→ **WHAT YOU NEED TO DO**
From the records that follow, copy every line that contains the word "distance".

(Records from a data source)
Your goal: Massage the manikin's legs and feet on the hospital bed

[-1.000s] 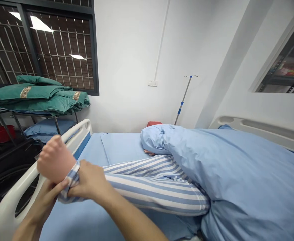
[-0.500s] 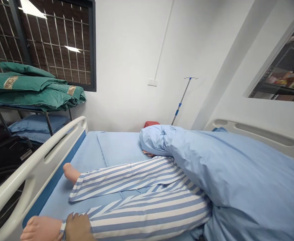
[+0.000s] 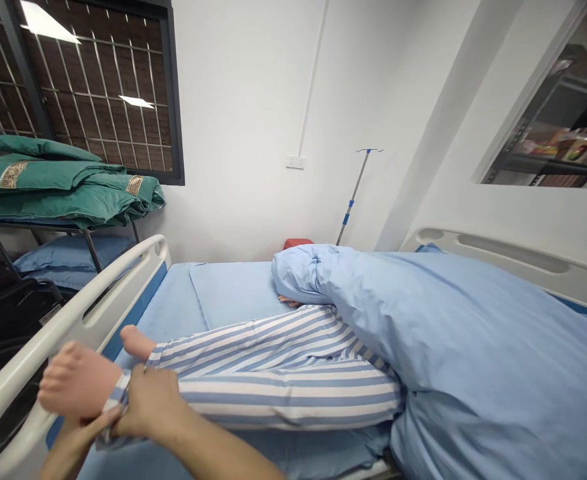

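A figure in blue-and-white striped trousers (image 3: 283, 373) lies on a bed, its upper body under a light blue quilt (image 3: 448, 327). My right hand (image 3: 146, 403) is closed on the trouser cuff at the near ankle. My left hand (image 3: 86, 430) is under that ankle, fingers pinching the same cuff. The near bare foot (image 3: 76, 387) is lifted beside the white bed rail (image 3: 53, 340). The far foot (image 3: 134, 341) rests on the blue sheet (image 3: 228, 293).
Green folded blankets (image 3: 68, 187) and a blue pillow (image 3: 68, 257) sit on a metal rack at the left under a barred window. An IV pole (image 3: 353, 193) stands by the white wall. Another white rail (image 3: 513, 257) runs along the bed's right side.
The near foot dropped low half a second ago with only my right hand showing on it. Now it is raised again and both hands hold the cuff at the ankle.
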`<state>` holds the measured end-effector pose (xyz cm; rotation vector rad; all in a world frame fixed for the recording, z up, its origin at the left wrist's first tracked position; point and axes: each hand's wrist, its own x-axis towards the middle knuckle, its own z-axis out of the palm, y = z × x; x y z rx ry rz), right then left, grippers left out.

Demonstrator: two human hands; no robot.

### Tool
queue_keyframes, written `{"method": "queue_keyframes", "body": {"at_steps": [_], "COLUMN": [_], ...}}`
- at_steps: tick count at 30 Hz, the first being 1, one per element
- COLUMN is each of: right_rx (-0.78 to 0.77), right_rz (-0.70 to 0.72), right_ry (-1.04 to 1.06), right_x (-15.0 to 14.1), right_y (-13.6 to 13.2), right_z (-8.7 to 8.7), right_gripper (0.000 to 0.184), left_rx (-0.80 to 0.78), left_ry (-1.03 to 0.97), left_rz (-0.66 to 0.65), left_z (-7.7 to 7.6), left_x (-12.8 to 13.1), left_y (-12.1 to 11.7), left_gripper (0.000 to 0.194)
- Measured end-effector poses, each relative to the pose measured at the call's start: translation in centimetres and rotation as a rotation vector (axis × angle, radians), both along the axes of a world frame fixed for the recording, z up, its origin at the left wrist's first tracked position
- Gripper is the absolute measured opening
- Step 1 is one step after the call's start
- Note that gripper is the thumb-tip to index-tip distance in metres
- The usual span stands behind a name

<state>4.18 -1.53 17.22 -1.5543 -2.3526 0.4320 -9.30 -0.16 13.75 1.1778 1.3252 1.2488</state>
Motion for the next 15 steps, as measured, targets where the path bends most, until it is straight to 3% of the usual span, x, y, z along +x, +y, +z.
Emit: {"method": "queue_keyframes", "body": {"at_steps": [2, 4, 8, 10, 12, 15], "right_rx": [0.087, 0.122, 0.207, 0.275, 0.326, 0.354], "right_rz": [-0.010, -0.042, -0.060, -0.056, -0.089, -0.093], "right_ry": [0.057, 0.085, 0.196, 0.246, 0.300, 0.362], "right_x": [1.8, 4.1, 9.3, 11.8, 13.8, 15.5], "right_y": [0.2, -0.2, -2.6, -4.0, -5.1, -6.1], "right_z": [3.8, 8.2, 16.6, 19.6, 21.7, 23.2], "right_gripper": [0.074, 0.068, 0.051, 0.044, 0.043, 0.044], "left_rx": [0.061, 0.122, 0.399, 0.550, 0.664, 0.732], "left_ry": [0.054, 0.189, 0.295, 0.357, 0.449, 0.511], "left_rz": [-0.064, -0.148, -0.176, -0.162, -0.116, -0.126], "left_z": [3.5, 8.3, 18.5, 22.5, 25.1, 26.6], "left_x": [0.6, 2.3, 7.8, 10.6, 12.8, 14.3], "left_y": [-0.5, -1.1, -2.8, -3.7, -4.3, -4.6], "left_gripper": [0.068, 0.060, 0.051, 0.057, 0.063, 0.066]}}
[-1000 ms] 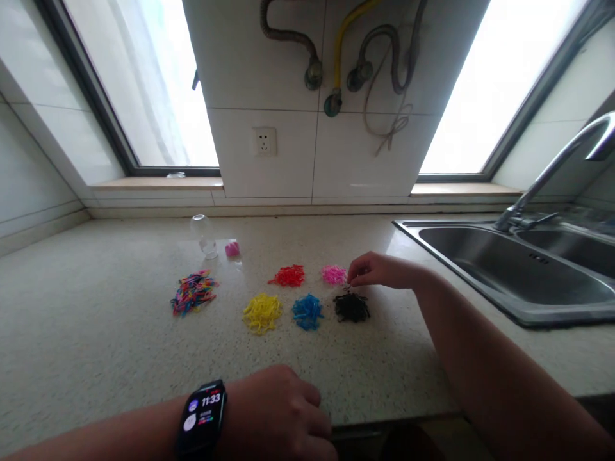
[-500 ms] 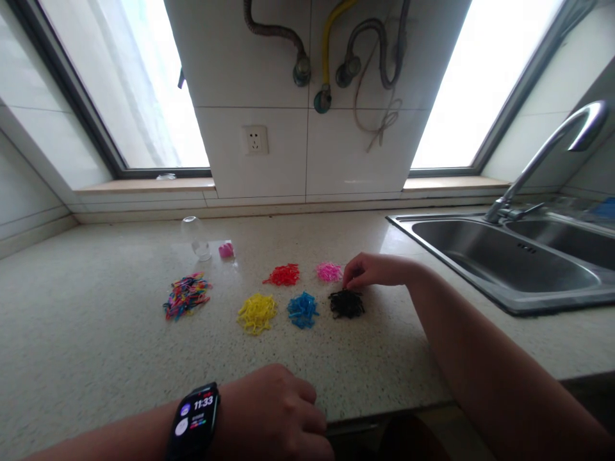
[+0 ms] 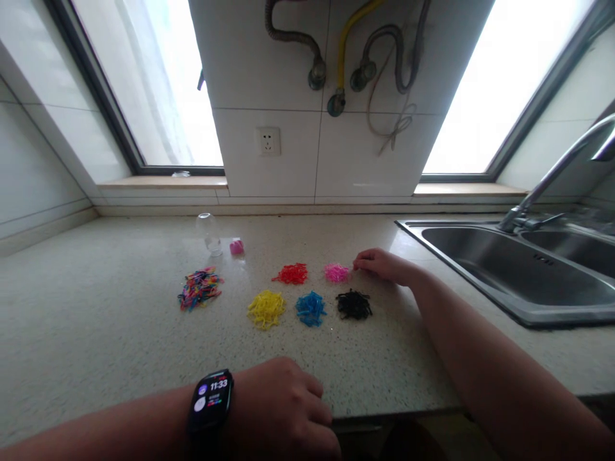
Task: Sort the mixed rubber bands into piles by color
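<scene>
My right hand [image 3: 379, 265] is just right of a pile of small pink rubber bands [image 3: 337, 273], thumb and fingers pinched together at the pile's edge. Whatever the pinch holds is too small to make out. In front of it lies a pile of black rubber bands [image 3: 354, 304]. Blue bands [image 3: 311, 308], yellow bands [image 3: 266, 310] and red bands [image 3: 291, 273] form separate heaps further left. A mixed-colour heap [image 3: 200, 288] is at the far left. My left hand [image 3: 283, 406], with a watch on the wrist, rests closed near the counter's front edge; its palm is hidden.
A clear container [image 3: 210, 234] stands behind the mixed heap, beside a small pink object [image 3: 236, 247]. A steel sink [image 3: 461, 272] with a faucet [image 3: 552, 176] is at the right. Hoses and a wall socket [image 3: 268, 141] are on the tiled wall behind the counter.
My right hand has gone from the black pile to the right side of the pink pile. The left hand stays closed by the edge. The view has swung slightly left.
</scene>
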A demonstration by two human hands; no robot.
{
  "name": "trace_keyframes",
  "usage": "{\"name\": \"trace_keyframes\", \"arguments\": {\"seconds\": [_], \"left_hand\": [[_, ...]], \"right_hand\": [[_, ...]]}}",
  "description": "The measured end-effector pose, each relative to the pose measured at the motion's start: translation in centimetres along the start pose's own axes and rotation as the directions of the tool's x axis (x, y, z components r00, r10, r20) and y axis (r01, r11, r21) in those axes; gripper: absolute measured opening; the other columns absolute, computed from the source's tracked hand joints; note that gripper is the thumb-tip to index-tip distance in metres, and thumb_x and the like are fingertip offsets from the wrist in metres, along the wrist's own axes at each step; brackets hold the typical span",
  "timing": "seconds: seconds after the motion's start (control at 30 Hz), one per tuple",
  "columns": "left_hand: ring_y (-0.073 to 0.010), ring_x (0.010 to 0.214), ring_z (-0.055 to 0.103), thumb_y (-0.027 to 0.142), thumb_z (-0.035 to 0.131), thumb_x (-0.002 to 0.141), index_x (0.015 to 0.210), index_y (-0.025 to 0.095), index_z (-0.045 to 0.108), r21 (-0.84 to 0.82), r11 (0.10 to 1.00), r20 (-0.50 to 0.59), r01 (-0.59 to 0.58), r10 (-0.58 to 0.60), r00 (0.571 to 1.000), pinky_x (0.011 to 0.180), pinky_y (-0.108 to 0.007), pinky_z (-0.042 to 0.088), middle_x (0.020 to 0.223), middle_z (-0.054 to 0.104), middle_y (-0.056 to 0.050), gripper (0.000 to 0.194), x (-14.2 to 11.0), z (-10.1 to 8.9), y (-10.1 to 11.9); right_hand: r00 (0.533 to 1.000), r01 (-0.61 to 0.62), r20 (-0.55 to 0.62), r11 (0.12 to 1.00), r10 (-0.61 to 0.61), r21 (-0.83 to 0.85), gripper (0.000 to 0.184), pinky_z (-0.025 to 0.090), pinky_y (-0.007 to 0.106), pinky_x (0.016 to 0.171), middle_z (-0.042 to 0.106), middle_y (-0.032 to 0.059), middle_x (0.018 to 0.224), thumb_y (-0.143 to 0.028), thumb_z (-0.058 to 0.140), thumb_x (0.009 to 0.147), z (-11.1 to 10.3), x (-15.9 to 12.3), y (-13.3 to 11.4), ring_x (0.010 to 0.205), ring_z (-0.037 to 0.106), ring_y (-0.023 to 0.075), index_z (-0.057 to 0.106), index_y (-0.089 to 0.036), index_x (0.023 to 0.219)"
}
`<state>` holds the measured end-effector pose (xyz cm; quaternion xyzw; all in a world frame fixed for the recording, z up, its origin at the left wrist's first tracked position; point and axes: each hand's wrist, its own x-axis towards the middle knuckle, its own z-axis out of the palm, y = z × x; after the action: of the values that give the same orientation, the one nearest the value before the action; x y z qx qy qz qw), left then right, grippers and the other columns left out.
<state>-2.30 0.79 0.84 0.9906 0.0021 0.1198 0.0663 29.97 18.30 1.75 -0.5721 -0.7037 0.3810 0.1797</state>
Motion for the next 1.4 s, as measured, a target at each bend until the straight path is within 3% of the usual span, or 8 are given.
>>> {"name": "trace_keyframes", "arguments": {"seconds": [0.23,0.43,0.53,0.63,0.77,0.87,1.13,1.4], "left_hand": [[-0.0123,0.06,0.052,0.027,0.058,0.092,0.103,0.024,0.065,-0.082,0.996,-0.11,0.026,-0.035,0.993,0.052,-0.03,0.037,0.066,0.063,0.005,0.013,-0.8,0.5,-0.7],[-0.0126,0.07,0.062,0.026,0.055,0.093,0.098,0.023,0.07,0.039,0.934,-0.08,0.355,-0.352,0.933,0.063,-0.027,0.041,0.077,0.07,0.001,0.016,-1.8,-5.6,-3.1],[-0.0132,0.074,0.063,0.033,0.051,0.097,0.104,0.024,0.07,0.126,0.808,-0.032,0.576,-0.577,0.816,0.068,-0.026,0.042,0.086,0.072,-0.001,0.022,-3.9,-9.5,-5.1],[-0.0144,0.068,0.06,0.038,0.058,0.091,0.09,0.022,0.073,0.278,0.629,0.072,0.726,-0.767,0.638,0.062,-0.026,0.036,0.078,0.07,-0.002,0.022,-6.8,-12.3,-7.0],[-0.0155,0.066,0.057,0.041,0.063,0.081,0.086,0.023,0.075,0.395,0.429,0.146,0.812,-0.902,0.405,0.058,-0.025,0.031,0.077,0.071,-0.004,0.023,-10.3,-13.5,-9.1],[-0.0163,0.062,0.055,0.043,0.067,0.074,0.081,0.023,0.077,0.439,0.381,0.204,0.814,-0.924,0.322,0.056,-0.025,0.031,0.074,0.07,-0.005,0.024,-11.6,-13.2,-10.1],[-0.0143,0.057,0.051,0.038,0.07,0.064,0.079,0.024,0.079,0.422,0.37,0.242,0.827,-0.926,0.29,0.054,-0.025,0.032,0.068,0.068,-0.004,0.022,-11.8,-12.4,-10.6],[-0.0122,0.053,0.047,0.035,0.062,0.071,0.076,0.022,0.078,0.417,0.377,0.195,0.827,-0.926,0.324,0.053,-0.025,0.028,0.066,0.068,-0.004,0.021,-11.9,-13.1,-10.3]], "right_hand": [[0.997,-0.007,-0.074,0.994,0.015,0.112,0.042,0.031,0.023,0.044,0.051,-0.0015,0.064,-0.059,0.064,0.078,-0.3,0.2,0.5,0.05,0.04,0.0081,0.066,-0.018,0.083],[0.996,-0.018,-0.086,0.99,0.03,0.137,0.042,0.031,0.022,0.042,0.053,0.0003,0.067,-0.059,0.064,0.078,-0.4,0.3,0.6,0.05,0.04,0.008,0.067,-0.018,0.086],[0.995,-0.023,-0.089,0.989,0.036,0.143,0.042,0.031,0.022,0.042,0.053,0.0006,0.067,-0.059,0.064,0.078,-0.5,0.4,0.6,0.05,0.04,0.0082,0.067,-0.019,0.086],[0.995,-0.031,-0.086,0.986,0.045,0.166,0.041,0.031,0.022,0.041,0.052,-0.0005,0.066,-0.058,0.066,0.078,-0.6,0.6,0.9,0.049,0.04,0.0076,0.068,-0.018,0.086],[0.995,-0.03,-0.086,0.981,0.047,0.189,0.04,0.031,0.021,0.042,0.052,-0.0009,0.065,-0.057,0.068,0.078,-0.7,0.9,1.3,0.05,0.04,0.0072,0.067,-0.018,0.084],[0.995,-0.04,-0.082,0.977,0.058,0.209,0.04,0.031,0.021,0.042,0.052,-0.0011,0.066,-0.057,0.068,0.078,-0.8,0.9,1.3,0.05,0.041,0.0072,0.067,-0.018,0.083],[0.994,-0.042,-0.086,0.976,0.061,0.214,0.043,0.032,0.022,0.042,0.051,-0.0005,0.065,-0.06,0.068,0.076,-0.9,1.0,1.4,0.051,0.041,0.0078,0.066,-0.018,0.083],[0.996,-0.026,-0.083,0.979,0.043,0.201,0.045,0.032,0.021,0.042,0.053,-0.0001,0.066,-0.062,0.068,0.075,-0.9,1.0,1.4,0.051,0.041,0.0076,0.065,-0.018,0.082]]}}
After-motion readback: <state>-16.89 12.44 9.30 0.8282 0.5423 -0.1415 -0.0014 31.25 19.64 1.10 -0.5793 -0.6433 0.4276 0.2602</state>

→ **RESULT**
- Note that gripper is the thumb-tip to index-tip distance in metres
  "description": "The measured end-effector pose, each relative to the pose measured at the motion's start: translation in centimetres along the start pose's own axes and rotation as the directions of the tool's x axis (x, y, z components r00, r10, r20) and y axis (r01, r11, r21) in those axes; gripper: absolute measured opening; the other columns absolute, computed from the source's tracked hand joints; note that gripper is the thumb-tip to index-tip distance in metres, and thumb_x and the like are fingertip offsets from the wrist in metres, along the wrist's own axes at each step; brackets hold the typical span",

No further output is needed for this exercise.